Second, the utilitarian argument that most readily comes to mind that would justify paternalistic intervention would be that a mentally ill patient may not be able to conceive of what the future will be like: once treated in a hospital, they will return to baseline; once they undergo this other type of therapy, they will no longer want to die; or their reasoning makes no sense at the present time. But, the same logic would then have to apply to those who are physically ill and may find a cure, different treatment, or are in an acute crisis. How do you respect one set of people and deny another?
But still, in spite of all of this similarity, the two just FEEL different. On a scale of provisional morality (0 being saintly, 1 being satanic), perhaps accepting a person's suicidal judgment would be a .4 for those who are physically ill (still bad, but not terrible) and .8 for those who are mentally ill. With that in mind, let's explore the "what if." What if you were to accept a client's goal of committing suicide? How would you guide him or her?
There are resources, however unused, on how to kill oneself including a manual called the Peaceful Pill Handbook (now a website) which ranks methods of suicide along a scale which includes the method's reliability, peacefulness, availability, preparation, undetectability, speed, safety, and storage. Apparently, there is also the Hemlock Society which advocates for the rights of those who wish to commit suicide and provides some community support. In practice with the client, grief textbooks can be reverse-engineered to create a way for the person to inform their families of their intentions, allow them to say goodbye, and understand the reasons they are ending their lives. In the invention of the suicide note, it seems as if it is important for the person committing suicide to convey their reasons and feelings. This may lessen the families ambiguity following the death, as well. Furthermore, by becoming educated on the methods of suicide, they may choose to end their lives in the least gruesome way, lessening the trauma on the family even further.

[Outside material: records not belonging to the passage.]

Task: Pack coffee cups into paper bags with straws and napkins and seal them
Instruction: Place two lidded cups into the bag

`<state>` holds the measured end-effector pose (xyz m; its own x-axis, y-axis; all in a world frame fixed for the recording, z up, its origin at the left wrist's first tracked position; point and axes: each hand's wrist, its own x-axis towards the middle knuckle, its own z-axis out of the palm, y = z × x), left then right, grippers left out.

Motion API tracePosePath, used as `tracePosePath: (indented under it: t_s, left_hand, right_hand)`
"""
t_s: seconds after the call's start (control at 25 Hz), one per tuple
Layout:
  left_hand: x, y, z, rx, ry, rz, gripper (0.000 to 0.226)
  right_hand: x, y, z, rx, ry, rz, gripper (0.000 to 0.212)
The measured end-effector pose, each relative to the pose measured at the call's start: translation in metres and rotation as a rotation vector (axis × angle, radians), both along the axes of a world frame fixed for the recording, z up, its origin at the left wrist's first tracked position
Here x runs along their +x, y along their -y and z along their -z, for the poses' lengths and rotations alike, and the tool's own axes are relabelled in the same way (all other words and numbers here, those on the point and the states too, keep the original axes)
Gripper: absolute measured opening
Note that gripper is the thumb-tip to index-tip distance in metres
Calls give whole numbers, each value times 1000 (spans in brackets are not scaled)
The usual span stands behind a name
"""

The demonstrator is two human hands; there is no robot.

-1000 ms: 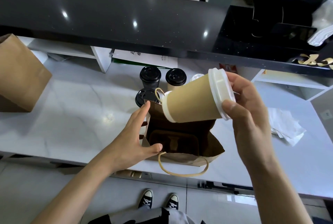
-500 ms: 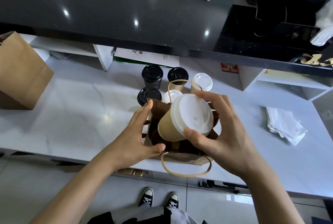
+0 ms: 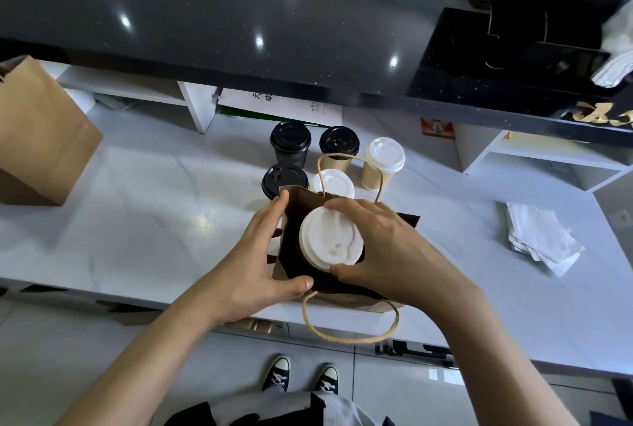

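The right hand grips a white-lidded coffee cup by the rim of its lid, fingers curled over the far edge and the thumb hooked under the near edge; the cup stands upright in the mouth of the open brown paper bag, its body hidden inside the dark interior. The left hand holds the bag's left wall, fingertips at the top edge and the thumb pressed along the near rim, keeping the mouth spread. One twine handle loops forward over the edge of the white counter, the other arches up behind the cup. Just behind the bag stand five more cups: three black-lidded cups at back and left, a white-lidded cup touching the bag's far wall, and another white-lidded kraft cup to its right. A stack of white napkins lies well apart on the right. A second, closed paper bag stands at the counter's far left.
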<state>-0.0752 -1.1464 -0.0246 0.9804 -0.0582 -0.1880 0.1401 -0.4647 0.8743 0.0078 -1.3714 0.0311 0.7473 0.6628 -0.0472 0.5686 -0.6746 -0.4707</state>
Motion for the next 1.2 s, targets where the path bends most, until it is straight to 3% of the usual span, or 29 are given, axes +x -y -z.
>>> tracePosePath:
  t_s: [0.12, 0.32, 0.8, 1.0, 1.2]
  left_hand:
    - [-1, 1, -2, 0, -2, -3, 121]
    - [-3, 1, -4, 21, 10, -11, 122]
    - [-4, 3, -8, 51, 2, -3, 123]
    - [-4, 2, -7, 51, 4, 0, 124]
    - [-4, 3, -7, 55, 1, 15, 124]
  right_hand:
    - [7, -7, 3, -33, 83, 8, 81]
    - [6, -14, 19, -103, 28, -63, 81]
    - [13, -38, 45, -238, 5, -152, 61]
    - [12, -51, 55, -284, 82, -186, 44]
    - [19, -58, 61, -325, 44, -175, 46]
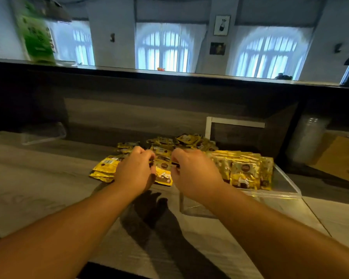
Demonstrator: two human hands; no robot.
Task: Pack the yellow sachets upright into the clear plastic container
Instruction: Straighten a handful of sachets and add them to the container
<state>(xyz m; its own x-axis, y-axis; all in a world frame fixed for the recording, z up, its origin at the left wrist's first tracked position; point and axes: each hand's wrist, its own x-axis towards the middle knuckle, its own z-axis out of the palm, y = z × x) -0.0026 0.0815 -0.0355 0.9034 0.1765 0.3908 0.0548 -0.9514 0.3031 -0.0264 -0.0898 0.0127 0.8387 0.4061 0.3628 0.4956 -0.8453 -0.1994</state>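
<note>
1. The yellow sachets (161, 150) are seen in two groups at the middle of the frame: a loose heap lying flat on the table (38, 178), and a packed row (244, 172) standing upright to its right.
2. The packed row is held inside the clear plastic container (286, 190), at its far end; the near part of the container, lower in the frame, is seen without sachets.
3. The task is judged to be partly done: one block of sachets is already stood upright, while a good many are left flat in the heap, so much of the packing remains.
4. A sachet (163, 172) at the near edge of the heap is held between the two hands, just left of the container.
5. The left hand (135, 170) is seen with fingers curled in a narrow grip at the left edge of that sachet; whether more than one sachet is pinched cannot be told.
6. The right hand (191, 170) is curled likewise, its grip narrow on the sachet's right edge, with the wrist crossing over the container's near left corner.
7. Both forearms are stretched in from the bottom of the frame, and their shadows fall on the table below the hands.
</note>
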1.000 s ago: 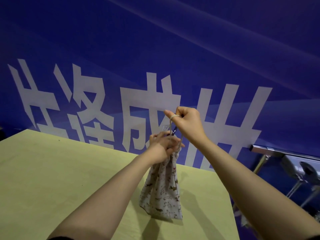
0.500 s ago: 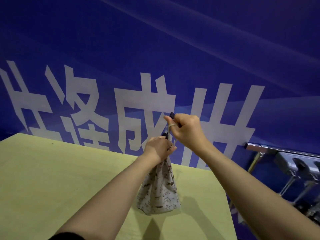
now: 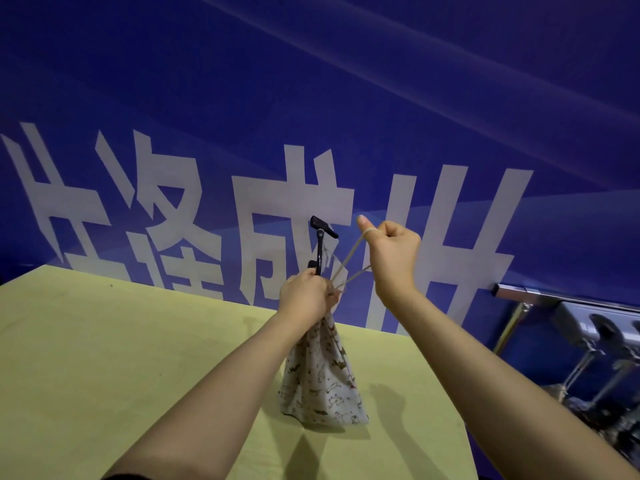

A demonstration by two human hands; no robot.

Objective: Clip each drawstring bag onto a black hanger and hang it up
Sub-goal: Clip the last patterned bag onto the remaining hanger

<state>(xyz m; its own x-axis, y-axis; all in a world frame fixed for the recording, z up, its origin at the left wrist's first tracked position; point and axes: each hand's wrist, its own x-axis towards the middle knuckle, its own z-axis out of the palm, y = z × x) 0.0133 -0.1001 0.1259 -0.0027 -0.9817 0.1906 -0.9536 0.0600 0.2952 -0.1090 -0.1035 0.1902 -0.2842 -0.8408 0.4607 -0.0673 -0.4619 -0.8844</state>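
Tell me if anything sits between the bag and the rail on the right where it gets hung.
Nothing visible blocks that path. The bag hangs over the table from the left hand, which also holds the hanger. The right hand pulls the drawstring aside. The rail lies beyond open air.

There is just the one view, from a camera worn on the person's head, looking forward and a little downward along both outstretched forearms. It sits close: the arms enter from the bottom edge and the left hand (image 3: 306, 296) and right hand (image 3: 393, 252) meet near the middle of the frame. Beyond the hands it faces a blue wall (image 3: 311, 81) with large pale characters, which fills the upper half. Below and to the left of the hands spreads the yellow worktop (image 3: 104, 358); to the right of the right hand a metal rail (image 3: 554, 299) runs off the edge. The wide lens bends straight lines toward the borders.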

These methods and resources may (and I stress may) be congruent with harm reduction methods. They are certainly consistent with the person's autonomy, dignity, and free will. Social workers cannot ethically act in a paternalistic manner towards their clients, and respecting their wishes, no matter how incomprehensible, must remain paramount; however, we are called on to protect the lives of clients by force (if necessary) if they plan to commit suicide. How do you deal with those conflicting imperatives?
The harm-reduction line of thought came after my initial reaction to the debate, which was slightly more tendentious: My professor made a comment and the words are escaping me, but they belied the most heinous of value judgments. Who decides whether a person's life is worth living? A social worker or the person? If you have a patient who is severely depressed and has exhausted all of his or her treatment options, why is it wrong for them to conclude that suicide is preferable to life? You don't know their life. You can only glean from their statements how they feel on a daily basis. How can a clinician ethically judge another's life worthy objectively and unilaterally? Is it like a reader judging the principle inherent in the death of Socrates?
Do you view people as a means to an end or as ends in and of themselves? If it's the latter, I think these types of questions need to cross your mind.